Pero él simplemente la recogió, sintió su suave peso.
Si había algo que esperaba de su madre, no era esto.
—Está bien —dijo, porque no creía que ella estuviera respirando mientras esperaba escuchar su respuesta—.
No te preocupes.
Lo leeré.
No sé qué haré después, pero lo leeré.
—Tienes que leerlo esta noche —dijo ella con urgencia—.
Eso es lo que él pidió.
Que lo leyeras la noche antes de que fueras oficialmente Apareado.
Aaryn se pasó una mano por el pelo, pero asintió y le dio a su madre una pequeña sonrisa de seguridad.
—Lo haré, Mamá, lo prometo.
—Gracias, Hijo, gracias —dijo ella, desplomándose aliviada.
Aaryn no estaba seguro de qué podría ser tan importante en este mensaje, pero su tensión aumentaba con cada respiración que permanecía allí después de eso.
Y el cansancio de su madre aumentaba.
Pronto Eadhye se puso de pie y sugirió que Aaryn siguiera con sus otras responsabilidades.
—No la agotemos.
Mañana será un gran día.
Él asintió, luego se inclinó y abrazó a su madre, quien se aferró a él, pero también se hundió en su asiento cuando la soltó.
Un minuto después se había despedido de Eadhye y estaba en el sendero, la luz de la tarde tardía moteando el suelo del bosque a través del dosel de los árboles.
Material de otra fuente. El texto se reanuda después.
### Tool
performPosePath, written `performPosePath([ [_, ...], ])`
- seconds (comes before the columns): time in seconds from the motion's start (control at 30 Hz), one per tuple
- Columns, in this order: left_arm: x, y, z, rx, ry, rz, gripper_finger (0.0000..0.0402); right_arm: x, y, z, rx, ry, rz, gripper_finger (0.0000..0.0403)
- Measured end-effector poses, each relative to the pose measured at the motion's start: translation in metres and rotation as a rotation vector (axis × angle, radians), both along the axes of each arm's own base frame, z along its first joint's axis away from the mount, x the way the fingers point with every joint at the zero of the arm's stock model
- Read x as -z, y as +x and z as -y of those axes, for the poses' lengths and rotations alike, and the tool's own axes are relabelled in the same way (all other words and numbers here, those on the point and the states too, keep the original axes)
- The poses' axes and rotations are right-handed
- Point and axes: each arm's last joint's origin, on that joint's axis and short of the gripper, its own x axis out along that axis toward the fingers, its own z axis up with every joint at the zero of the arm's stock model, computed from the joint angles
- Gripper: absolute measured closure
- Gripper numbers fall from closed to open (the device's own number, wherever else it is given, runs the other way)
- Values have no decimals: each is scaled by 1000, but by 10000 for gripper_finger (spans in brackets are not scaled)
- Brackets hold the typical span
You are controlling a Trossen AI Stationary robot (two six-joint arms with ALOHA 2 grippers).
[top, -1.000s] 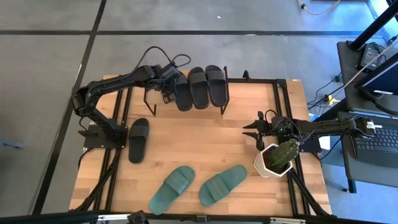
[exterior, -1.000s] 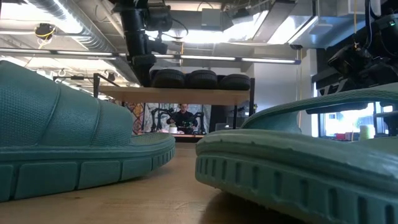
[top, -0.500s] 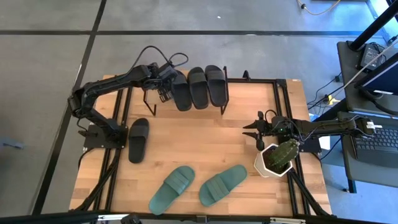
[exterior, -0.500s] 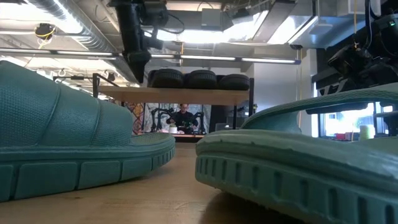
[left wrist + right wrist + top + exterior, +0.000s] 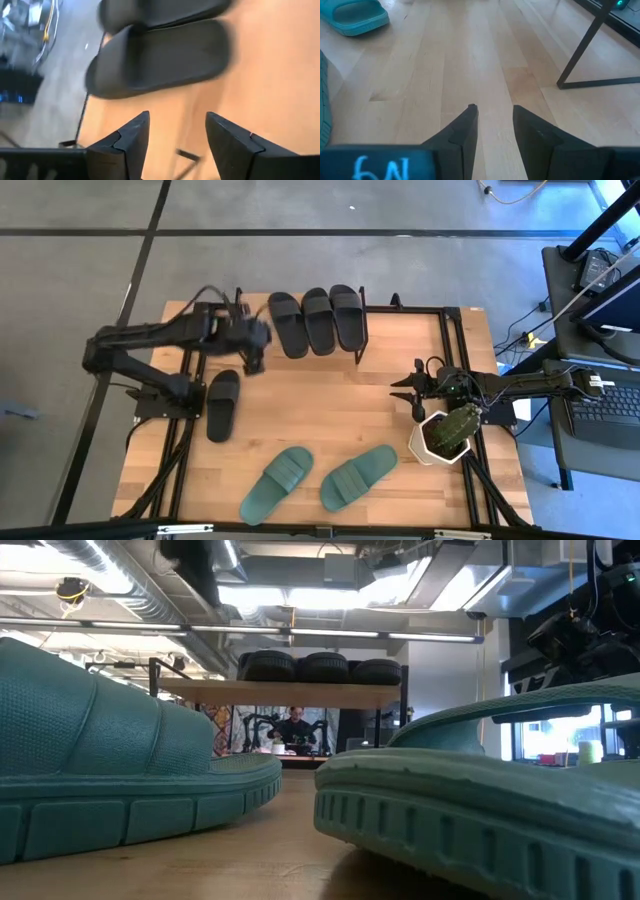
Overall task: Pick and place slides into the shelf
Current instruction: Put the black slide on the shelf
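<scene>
Three black slides (image 5: 318, 320) lie side by side on the shelf's top board (image 5: 290, 692), their soles resting on it; in the low view they show as three dark humps (image 5: 322, 667). A fourth black slide (image 5: 222, 404) lies flat on the table, left of centre. Two teal slides (image 5: 277, 483) (image 5: 358, 476) lie near the table's near edge and fill the low view (image 5: 110, 770). My left gripper (image 5: 254, 348) hovers open to the left of the shelf, above the table; its wrist view looks down on the shelf's black slides (image 5: 160, 57). My right gripper (image 5: 412, 393) is open and low over the table's right part.
A white pot with a green plant (image 5: 445, 435) stands at the table's right edge, just near of my right arm. The shelf's thin black leg (image 5: 592, 45) crosses the right wrist view. Bare wood lies in the table's middle (image 5: 320, 410). A person sits far behind the table (image 5: 296, 728).
My left gripper has drawn back from the leftmost slide on the shelf, swinging toward the table's left edge and a little toward the near edge. That slide stays on the shelf beside the other two. My right arm has kept still.
</scene>
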Motion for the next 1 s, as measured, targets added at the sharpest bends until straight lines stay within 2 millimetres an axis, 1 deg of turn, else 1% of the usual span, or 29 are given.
performPosePath([
  [0.13, 3, -3, 47, 66, 12, 17, 217, 0, 0, 0, 0, 0, 0, 277],
  [0.23, 9, -9, 75, 61, 57, 3, 217, 0, 0, 0, 0, 0, 0, 277],
  [0.4, 26, -22, 107, -29, 122, -60, 217, 0, 0, 0, 1, 1, 0, 277],
  [0.47, 35, -21, 118, -73, 115, -63, 217, 0, 0, 0, 0, 0, 1, 277],
  [0.53, 46, -18, 127, -82, 98, -68, 217, 0, 0, 0, -4, -9, 2, 277],
  [0.67, 76, -18, 136, -173, 94, -106, 217, -1, 0, 0, -11, -27, 7, 277],
  [0.87, 115, -42, 133, -364, 57, -140, 217, -3, 1, 1, 1, -77, 26, 277],
  [1.0, 136, -56, 137, -384, 60, -143, 217, -3, 1, 2, 28, -96, 26, 277],
])
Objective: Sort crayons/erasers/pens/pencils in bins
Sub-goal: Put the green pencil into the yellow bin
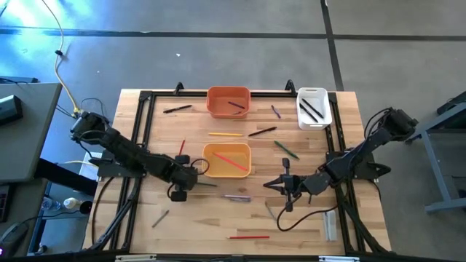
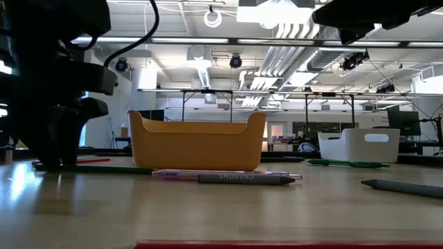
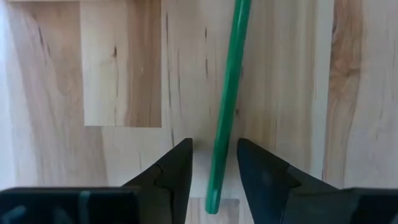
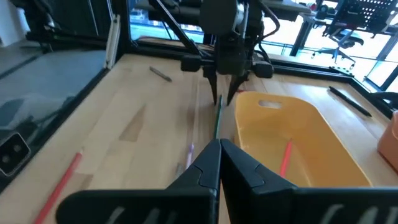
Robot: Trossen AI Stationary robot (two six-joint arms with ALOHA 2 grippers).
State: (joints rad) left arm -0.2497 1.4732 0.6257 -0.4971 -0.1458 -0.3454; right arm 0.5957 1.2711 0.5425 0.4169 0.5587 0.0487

Todavía tenía más de una hora, casi dos, antes de la cena y de reunirse con Elreth.
Decidió ir al Árbol Llorón.
Podría trabajar en su regalo allí, sin preocuparse por las interrupciones.
Así que con una mueca en sus labios, añadió la billetera a su bolsa y cortó entre los árboles por la ruta más corta.
Leería la carta o lo que fuera más tarde.
No quería que arruinara sus preparativos para El.